To ascertain what the most effective CFOs do differently with their time, relationships, and teams, Gartner conducted more than 100 interviews with finance chiefs and assessed personal performance and effectiveness across 231 attributes.
“CFOs are under pressure to elevate performance across a range of job responsibilities, but our research shows that attempting to ‘do everything better’ is not the answer to driving better personal effectiveness,” said Johanna Robinson, managing vice president in Gartner’s finance practice.
The two most critical levers, she noted, are how CFOs manage their posture and relationships within the organization; and which activities they prioritize through the intentional allocation of their time.
The research found that just 22% of CFOs were personally effective. Personal effectiveness scores were based on how well a CFO’s organization aligned to what Gartner calls “efficient growth” behaviors.
Such behaviors are characterized by how willing key stakeholders and the finance team are to take risks to support long-term growth, and the CFO’s performance against CEO expectations.
Survey data revealed a significant under-investment of time in such key activities as customer engagement and corporate strategy, as well as a desire to reallocate a full day per week to different priorities.

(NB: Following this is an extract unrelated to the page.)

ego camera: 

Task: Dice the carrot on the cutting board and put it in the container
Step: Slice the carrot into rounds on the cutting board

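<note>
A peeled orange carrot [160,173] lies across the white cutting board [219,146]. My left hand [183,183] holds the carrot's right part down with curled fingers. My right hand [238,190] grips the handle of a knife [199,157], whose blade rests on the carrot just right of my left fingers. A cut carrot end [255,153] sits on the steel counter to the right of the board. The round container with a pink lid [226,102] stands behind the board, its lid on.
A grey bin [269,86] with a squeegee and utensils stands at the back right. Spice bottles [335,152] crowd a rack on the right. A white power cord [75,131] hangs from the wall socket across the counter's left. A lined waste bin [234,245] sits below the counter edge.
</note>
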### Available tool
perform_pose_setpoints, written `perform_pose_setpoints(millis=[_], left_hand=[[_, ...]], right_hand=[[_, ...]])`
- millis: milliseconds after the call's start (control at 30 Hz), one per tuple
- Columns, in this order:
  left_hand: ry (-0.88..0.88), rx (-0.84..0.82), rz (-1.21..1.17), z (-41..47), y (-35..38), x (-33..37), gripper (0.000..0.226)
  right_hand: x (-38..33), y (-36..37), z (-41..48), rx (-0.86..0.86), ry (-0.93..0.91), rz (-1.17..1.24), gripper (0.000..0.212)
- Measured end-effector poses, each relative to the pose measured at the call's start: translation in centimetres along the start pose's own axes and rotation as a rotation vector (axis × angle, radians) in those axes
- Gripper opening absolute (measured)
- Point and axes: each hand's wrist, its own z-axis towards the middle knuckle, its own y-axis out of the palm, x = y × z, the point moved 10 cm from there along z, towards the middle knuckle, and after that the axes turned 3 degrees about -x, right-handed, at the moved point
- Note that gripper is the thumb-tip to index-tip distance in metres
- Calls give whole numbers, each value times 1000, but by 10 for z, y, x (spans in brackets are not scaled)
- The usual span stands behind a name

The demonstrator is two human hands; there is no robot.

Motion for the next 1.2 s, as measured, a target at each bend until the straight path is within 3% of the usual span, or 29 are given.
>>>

Three Keys to Drive CFO Personal Effectiveness
Gartner’s research identified three key areas that are responsible for driving personal effectiveness among CFOs. The personally effective CFO:
- Acts as a strategic partner to the CEO and board: Personally effective CFOs constructively challenge their CEOs to achieve better decision-making outcomes. Also, finance chiefs are open to playing many different roles within the organization, frequently stepping into previously unknown business areas.
- Exhibits a strong customer orientation: CFOs who rate highly in personal effectiveness spend more time with customers than their peers and actively seek to allocate more time to this responsibility. A strong customer focus means that personally effective CFOs prioritize their relationships with heads of sales while proactively owning pricing strategy.
- Stays connected to business performance: Time spent within the finance department was not a significant driver of personal effectiveness. Instead, the most personally effective CFOs spent more time plugged into the performance of business units. This was demonstrated through having business-unit CFOs as direct reports, strong relationships with all business-unit general managers, and a willingness to own business unit performance-related metrics.
Action Plan for Personal Effectiveness
“While most CFOs have not yet achieved a high level of personal effectiveness, our data shows that they are at least aware of a misalignment between how their time is spent and their stated priorities,” said Robinson. “To achieve better outcomes, CFOs can replicate many common finance leadership practices in how they approach their own personal time management.”
Gartner’s research showed that personally effective CFOs followed four common practices that allowed them to focus more time and energy on the activities most impactful to their job performance. Those practices included:
- Announcing personal priorities publicly — While CFOs naturally excel at team management, personal transparency is more challenging. By announcing personal priorities to their teams and the C-suite, CFOs can leverage greater focus from their teams, while also more easily declining requests that don’t align with their priorities.
- Practicing “zero-based” scheduling — By scheduling personal priority activities first and accounting for the time of day when activities are scheduled, CFOs can preserve mental energy for their top priorities.
- Concentrating attention more often — CFOs should ensure that activities that are highly prioritized, complex, or uncertain are given protected calendar time of longer durations.
- Comparing planned and actual time allocation — Just as CFOs can learn lessons from a post-audit of a major investment or acquisition, reviewing how their time was actually spent against their plan can reveal root causes of time slippage that can be better addressed in the future through delegation.
Survey results were discussed at the recent Gartner CFO & Finance Executive Conference in Washington, D.C.